Task instructions => From the listing below, extract every line containing "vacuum".

Data excerpt =>
++++

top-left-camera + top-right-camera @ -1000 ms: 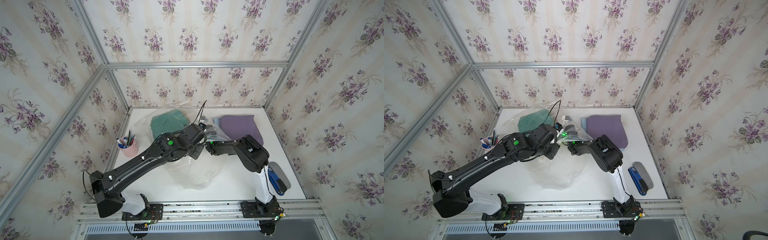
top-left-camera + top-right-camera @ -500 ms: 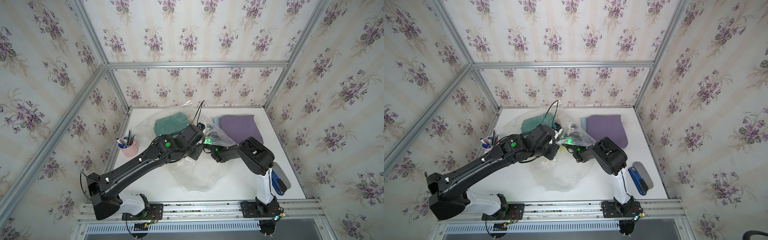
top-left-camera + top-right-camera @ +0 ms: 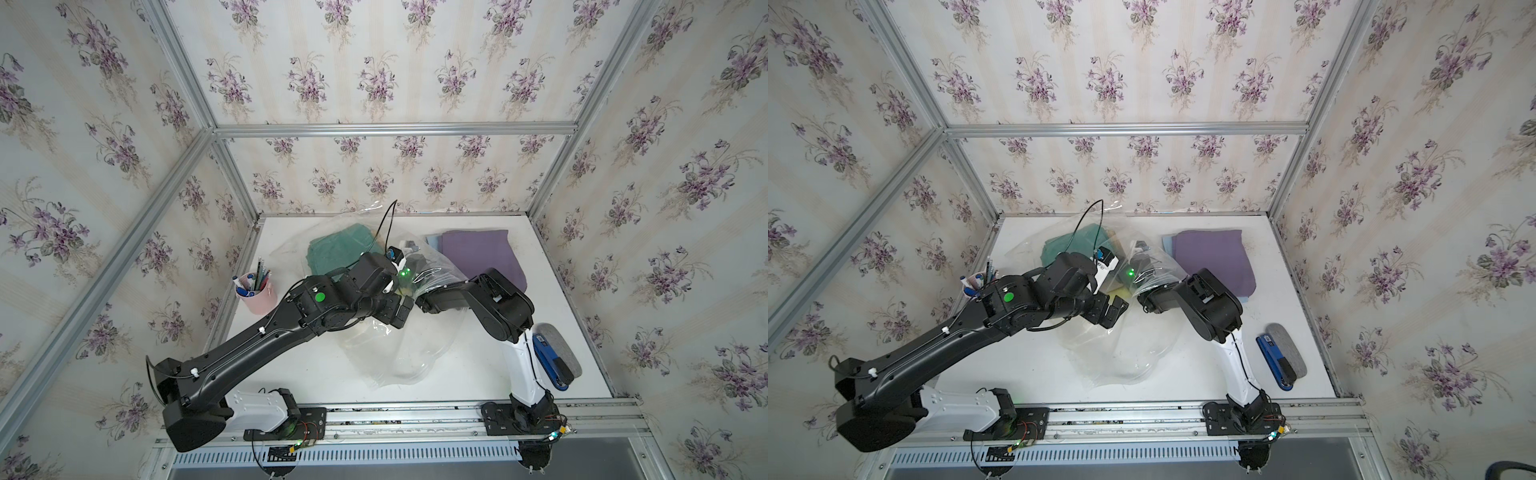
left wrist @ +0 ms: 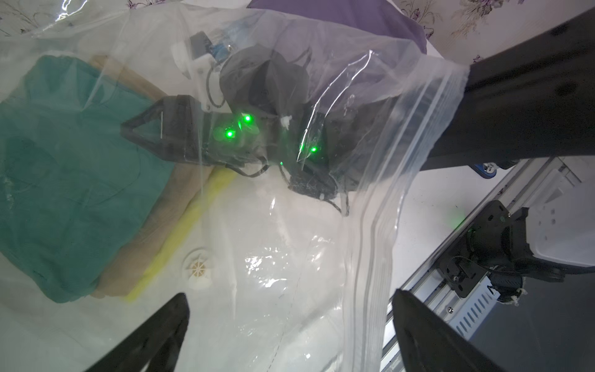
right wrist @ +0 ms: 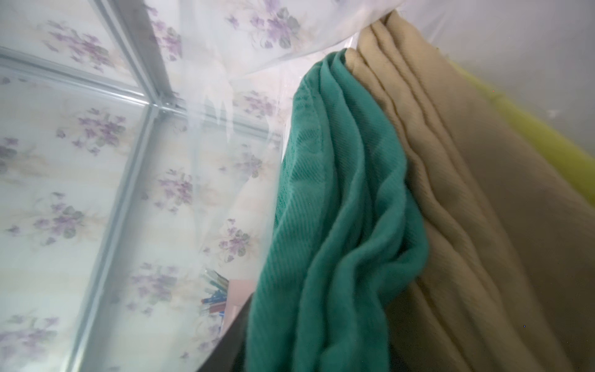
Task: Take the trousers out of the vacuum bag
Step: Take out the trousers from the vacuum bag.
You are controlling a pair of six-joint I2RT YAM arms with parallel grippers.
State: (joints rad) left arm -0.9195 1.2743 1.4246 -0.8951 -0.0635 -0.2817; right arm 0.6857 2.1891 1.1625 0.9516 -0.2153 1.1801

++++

Answer space =>
Task: Take the trousers out of the vacuum bag
Step: Take out the trousers from the vacuum bag.

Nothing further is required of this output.